_ACTIVITY_
Repeat the data exactly, every last line of it.

_RECORDED DATA_

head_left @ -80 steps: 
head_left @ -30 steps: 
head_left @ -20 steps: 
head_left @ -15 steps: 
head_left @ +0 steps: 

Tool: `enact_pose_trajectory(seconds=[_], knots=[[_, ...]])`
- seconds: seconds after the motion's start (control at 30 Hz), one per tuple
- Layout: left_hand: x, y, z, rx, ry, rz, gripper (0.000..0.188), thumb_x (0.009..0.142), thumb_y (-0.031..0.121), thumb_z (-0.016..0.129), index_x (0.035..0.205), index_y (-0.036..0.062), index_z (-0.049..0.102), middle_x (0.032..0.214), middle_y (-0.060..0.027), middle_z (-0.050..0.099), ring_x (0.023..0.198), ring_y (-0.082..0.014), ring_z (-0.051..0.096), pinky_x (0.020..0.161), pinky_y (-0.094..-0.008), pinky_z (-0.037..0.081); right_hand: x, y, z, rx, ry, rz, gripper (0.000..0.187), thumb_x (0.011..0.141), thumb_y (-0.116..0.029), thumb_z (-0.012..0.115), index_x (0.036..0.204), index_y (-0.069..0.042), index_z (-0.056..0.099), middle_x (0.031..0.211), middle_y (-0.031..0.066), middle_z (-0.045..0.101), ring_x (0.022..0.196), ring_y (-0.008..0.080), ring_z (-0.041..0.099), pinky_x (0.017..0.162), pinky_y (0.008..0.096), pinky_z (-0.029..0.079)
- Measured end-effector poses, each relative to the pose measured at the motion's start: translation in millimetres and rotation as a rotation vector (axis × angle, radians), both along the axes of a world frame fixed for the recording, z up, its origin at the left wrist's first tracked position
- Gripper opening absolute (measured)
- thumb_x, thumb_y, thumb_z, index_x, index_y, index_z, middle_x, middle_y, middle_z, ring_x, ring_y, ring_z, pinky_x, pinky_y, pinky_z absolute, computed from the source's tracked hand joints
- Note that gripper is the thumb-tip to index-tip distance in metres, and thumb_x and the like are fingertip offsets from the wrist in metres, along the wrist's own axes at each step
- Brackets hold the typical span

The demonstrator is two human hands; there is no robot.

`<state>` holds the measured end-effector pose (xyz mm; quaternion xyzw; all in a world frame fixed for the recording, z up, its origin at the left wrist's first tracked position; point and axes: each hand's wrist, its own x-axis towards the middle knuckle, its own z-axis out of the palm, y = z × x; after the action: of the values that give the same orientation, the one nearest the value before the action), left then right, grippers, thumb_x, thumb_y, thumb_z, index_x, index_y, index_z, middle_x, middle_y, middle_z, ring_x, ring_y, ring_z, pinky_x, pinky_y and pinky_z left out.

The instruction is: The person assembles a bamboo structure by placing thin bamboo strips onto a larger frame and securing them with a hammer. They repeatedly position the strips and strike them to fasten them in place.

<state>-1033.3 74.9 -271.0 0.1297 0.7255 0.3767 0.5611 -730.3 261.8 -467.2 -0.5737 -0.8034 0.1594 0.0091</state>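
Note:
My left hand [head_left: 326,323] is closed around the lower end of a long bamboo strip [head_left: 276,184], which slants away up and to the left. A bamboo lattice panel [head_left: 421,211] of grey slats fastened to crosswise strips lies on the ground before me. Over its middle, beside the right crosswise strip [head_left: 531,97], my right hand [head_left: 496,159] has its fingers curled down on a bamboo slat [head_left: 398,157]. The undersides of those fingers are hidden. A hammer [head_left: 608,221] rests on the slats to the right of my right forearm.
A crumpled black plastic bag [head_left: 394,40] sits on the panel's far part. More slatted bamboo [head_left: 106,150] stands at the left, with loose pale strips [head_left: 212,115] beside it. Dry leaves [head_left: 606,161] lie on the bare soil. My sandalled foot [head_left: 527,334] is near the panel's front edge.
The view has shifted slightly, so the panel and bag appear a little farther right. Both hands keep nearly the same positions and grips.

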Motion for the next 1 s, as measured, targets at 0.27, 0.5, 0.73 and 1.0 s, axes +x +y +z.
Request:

_WRITTEN ANSWER_
head_left @ -80 steps: 
head_left @ -30 steps: 
head_left @ -20 steps: 
head_left @ -15 steps: 
head_left @ +0 steps: 

Tool: `enact_pose_trajectory(seconds=[_], knots=[[_, ...]])`
- seconds: seconds after the motion's start (control at 30 Hz), one per tuple
- Layout: left_hand: x, y, z, rx, ry, rz, gripper (0.000..0.188), thumb_x (0.009..0.142), thumb_y (-0.031..0.121), thumb_z (-0.016..0.129), index_x (0.035..0.205), index_y (-0.036..0.062), index_z (-0.049..0.102), middle_x (0.032..0.214), middle_y (-0.060..0.027), middle_z (-0.050..0.099), ring_x (0.023..0.198), ring_y (-0.082..0.014), ring_z (-0.051..0.096), pinky_x (0.020..0.161), pinky_y (-0.094..-0.008), pinky_z (-0.037..0.081); right_hand: x, y, z, rx, ry, rz, gripper (0.000..0.187), thumb_x (0.011..0.141), thumb_y (-0.116..0.029), thumb_z (-0.012..0.115), index_x (0.036..0.204), index_y (-0.069..0.042), index_z (-0.056..0.099), middle_x (0.031..0.211), middle_y (-0.031..0.066), middle_z (-0.045..0.101), ring_x (0.022..0.196), ring_y (-0.008..0.080), ring_z (-0.041..0.099), pinky_x (0.017..0.162), pinky_y (0.008..0.096), pinky_z (-0.029..0.079)
- Measured end-effector poses, each relative to the pose measured at the motion's start: translation in millimetres and rotation as a rotation vector (axis × angle, radians), both along the axes of a world frame fixed for the recording, z up, its origin at the left wrist's first tracked position
- Gripper opening absolute (measured)
- thumb_x, thumb_y, thumb_z, index_x, index_y, index_z, middle_x, middle_y, middle_z, ring_x, ring_y, ring_z, pinky_x, pinky_y, pinky_z absolute, computed from the source's tracked hand joints
- Note that gripper is the thumb-tip to index-tip distance in metres, and thumb_x and the like are fingertip offsets from the wrist in metres, along the wrist's own axes at each step
- Brackets hold the typical span

The demonstrator is two human hands; there is no robot.

`<state>` holds the measured end-effector pose (xyz mm; quaternion xyzw; all in a world frame fixed for the recording, z up, its origin at the left wrist's first tracked position; point and axes: each hand's wrist, its own x-axis towards the middle knuckle, its own z-axis out of the palm, y = z × x; after the action: of the values that give the same orientation, the one nearest the value before the action), left then right, grippers, thumb_x, thumb_y, thumb_z, index_x, index_y, index_z, middle_x, middle_y, middle_z, ring_x, ring_y, ring_z, pinky_x, pinky_y and pinky_z left out.

The instruction is: The person assembles a bamboo structure by placing thin bamboo strips onto a larger frame and securing them with a hammer. They repeatedly position the strips and strike them to fasten them in place.

<state>-1033.3 74.9 -271.0 0.1297 0.7255 0.3767 0.5611 -730.3 261.8 -467.2 -0.5737 -0.8034 0.1594 0.0091</state>
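Note:
My left hand [head_left: 326,323] is closed around the lower end of a long bamboo strip [head_left: 276,184], which slants away up and to the left. A bamboo lattice panel [head_left: 421,211] of grey slats fastened to crosswise strips lies on the ground before me. Over its middle, beside the right crosswise strip [head_left: 531,97], my right hand [head_left: 496,159] has its fingers curled down on a bamboo slat [head_left: 398,157]. The undersides of those fingers are hidden. A hammer [head_left: 608,221] rests on the slats to the right of my right forearm.
A crumpled black plastic bag [head_left: 394,40] sits on the panel's far part. More slatted bamboo [head_left: 106,150] stands at the left, with loose pale strips [head_left: 212,115] beside it. Dry leaves [head_left: 606,161] lie on the bare soil. My sandalled foot [head_left: 527,334] is near the panel's front edge.
The view has shifted slightly, so the panel and bag appear a little farther right. Both hands keep nearly the same positions and grips.
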
Motion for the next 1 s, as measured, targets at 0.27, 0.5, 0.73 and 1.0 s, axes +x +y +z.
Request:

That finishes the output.